Dante took a deep breath. " 'Those whom God wishes to destroy, he first makes mad—' I'm going to die, Dad." He cut off his father's protest. "I'm going to die very soon, and I want you to promise you won't cut me open. No autopsy, no embalming, no . . . tampering."
Dr. Ratkay settled back in his chair, looking carefully at his son. He seemed small; much smaller than Dante remembered him. The heavy chair before his desk was too big for him now. Dr. Ratkay fixed himself a pipe, his fingers much slower and more precise than usual, as if the least mistake could cut an organ or sever an artery.
"I interned as a pathologist," he murmured at last. "You knew that, I suppose. Did I ever tell you why I came back here to be a GP instead?"
Dante shook his head, wondering at it for the first time. Why had Anton Ratkay come back, a sharp young medical man with a brand new degree? Why come back to his parents' house, to the sickly smell of his mother's lingering death? (The fat old woman tugging at Dante's sleeves, her stringy white hair; her soft bed a trap, like quicksand.) He remembered Sally Chen in her nursing home, tearing pictures of herself into tiny pieces, squares of color so small they lost all meaning.
"Pathologists are the most terrible hypochondriacs," Dr. Ratkay said ruminatively. "Everything is fatal, you see. There's no such thing as a cold you get over, a mild case of pneumonia, a benign tumour. Every time you examine a patient, the case was terminal. Pathologists live in fear." He sighed. " 'The fear which troubles the life of man from its deepest depths, suffuses all with the blackness of death, and leaves no delight clean and pure.' "
"Virgil?"
"Lucretius." Dr. Ratkay tamped tobacco into his pipe. His fingers were shaking. The skin no longer fit them quite right. It hung around his knuckles, liver-spotted, yellow with age and smoke. "I didn't want to raise my children in a pathologist's world."
"Well, you did your best," Dante observed. "With the skull on your desk and your other cheery lessons. Your World War Two was practically a catechism, Dad: And poverty begat Hitler and Hitler begat the Blitz and the Blitz begat Dresden and Dresden begat Auschwitz and on and on."

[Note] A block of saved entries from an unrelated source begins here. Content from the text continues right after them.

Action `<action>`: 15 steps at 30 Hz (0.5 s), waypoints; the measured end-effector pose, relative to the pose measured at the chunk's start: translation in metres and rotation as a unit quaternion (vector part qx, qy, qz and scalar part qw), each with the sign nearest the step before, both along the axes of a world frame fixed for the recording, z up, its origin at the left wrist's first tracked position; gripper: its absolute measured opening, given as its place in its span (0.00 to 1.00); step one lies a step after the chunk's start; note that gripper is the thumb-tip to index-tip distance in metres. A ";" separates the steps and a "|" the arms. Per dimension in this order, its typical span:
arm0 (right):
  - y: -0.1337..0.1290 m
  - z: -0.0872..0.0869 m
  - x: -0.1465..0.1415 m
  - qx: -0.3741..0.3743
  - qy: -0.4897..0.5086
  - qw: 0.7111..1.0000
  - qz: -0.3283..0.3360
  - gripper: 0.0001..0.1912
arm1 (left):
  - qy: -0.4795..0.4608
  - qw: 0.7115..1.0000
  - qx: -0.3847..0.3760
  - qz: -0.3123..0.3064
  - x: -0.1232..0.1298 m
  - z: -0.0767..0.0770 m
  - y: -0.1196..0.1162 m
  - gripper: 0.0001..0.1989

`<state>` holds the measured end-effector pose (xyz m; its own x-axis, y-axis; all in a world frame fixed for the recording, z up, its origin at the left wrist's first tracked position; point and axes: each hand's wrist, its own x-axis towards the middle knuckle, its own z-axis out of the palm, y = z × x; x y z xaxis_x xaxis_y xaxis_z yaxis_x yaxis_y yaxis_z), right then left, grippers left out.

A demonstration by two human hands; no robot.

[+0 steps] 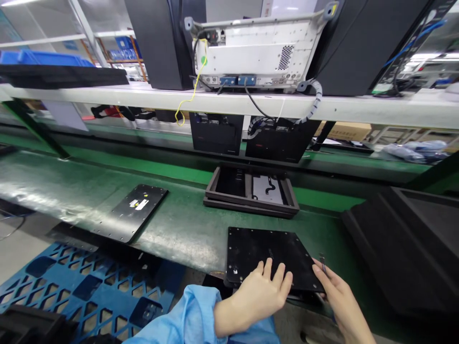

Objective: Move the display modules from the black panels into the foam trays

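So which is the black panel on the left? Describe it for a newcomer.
Find the green bench. Left of the foam tray lies a black panel. Unlike the plate under the left hand, it lies untouched, with white and yellow stickers.

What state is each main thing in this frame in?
Near black panel: roughly level, left hand on top, right hand at its edge
Left-side black panel: lying flat, stickers on top
Foam tray: open, pale part inside
White instrument: cables attached
Yellow cord: dangling

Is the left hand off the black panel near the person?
No, the left hand rests with its fingers on the black panel.
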<state>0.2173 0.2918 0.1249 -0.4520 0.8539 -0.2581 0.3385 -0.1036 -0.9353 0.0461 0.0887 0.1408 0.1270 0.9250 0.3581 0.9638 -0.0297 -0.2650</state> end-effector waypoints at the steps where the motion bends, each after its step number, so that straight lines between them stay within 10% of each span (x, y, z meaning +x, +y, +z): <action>1: -0.002 0.003 0.000 -0.012 0.001 1.000 -0.002 0.44 | -0.002 1.000 0.003 0.002 0.001 0.000 -0.001 0.24; 15: 0.000 0.012 0.035 0.202 -0.143 0.966 -0.075 0.35 | -0.173 0.984 0.016 -0.036 -0.002 0.003 -0.027 0.17</action>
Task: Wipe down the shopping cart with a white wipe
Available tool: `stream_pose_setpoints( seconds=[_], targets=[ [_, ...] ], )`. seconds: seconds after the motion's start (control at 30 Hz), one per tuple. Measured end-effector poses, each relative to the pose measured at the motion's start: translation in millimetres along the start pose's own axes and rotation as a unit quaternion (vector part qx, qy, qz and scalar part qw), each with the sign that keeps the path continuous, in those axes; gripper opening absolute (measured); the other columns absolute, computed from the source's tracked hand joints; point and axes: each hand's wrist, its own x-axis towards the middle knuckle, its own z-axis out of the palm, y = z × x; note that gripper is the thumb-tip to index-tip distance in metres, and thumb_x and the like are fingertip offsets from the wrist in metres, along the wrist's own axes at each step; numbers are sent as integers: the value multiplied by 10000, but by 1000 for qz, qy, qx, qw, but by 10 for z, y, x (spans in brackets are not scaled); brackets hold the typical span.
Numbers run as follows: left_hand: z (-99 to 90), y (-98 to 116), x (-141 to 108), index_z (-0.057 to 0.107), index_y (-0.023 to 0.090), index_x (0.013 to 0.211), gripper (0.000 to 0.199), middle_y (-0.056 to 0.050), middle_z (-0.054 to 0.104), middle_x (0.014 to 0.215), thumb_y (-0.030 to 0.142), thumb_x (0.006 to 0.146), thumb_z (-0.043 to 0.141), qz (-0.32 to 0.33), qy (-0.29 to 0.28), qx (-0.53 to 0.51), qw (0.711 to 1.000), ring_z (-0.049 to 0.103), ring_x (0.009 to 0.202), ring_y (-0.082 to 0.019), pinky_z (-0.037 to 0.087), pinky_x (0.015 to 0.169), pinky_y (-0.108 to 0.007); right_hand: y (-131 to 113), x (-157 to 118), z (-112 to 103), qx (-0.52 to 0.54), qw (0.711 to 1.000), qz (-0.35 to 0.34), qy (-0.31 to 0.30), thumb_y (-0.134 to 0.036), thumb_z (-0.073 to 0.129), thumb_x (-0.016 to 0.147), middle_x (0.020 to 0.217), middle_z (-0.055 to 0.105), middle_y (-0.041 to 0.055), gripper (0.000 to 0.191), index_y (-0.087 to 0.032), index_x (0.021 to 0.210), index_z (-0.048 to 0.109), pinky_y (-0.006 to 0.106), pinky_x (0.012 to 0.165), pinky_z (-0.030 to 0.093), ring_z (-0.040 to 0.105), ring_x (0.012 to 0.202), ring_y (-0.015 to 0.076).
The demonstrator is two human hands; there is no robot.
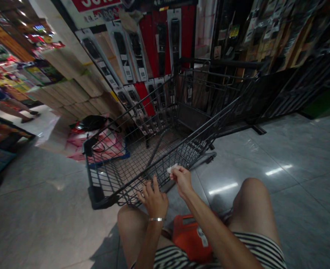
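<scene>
A dark wire shopping cart (165, 160) stands in front of me, with nothing visible in its basket. My right hand (181, 180) pinches a small white piece, perhaps tissue or cloth (171, 168), close to the cart's near side. To its left, my left hand (155, 198) has its fingers spread near the lower wires of the same side; whether the fingertips touch the wires I cannot tell. Below and between my arms sits an orange object with a handle opening (191, 239), partly hidden by my right forearm.
Packaged goods hang on a rack (145, 56) behind the cart. Stacked packs (69, 89) and pink boxes (109, 144) with a black bag (90, 122) stand at the left. A person's legs (13, 108) show at the far left. Grey tiles (293, 157) form the floor.
</scene>
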Motion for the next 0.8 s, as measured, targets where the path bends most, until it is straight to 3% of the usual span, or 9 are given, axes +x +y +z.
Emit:
stream_pose_setpoints(
  seconds=[0.2,0.43,0.63,0.8],
  targets=[
    [15,-111,-41,398,141,1358,584,-160,522,1236,137,774,426,31,-8,-44,999,418,1216,-307,234,1054,-609,-56,-82,59,-41,997,-61,-37,-235,637,511,547,604,-41,150,-170,635,585,201,422,405,516,433,87],
    [-21,-202,-62,373,128,1373,586,-164,529,1276,96,788,386,67,14,-63,996,425,1242,-298,250,1063,-601,248,-72,0,-67,996,-62,2,-253,605,501,515,595,-48,159,-184,639,566,212,421,401,507,426,98],
    [-22,-185,-58,415,132,1346,563,-152,534,1269,119,783,418,57,-5,-53,997,427,1237,-292,232,1079,-580,374,-56,-1,-70,994,-81,11,-244,584,504,486,563,-54,139,-183,628,569,203,419,393,489,422,93],
    [-22,-147,-53,460,112,1300,577,-147,541,1249,89,724,430,33,2,-47,998,441,1209,-285,236,1079,-561,634,-20,-20,-96,993,-58,25,-247,558,500,498,576,-49,141,-177,622,567,205,420,405,495,420,98]
  ],
)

Dr. Ratkay blinked. "Was I really like that?"
"Were you like that!" Dante said, laughing and outraged at once. "It was like living with Mengele!"
Dr. Ratkay drew a match from a wooden box and struck it. His fingers were trembling. "I didn't mean it," he said softly. "I didn't mean it that way. It's just. . ." He sucked fire into the bowl of his pipe. Tiny strips of tobacco flared and fell to ash, like German villages ignited in Lancaster raids. "It is important to know those things."
"And what kind of name is Dante, anyway? Couldn't you just buy me a bus ticket to Hell on my eighteenth birthday?"
"We went to visit your Aunt Gloria, I believe," his father said dryly. "A close approximation, as I recall." Dr. Ratkay settled back in his chair, drawing on his pipe. His face seemed thin, the lines between his brows deeper than Dante remembered. Wearier.
Anton sighed. "I started medical school in the decade after the War. A tremendous amount of what we knew, especially about physiology and the treatment of trauma, came from wartime research. They used to put dogs in little wooden houses and then blow them up to study the effects. Did you know that?"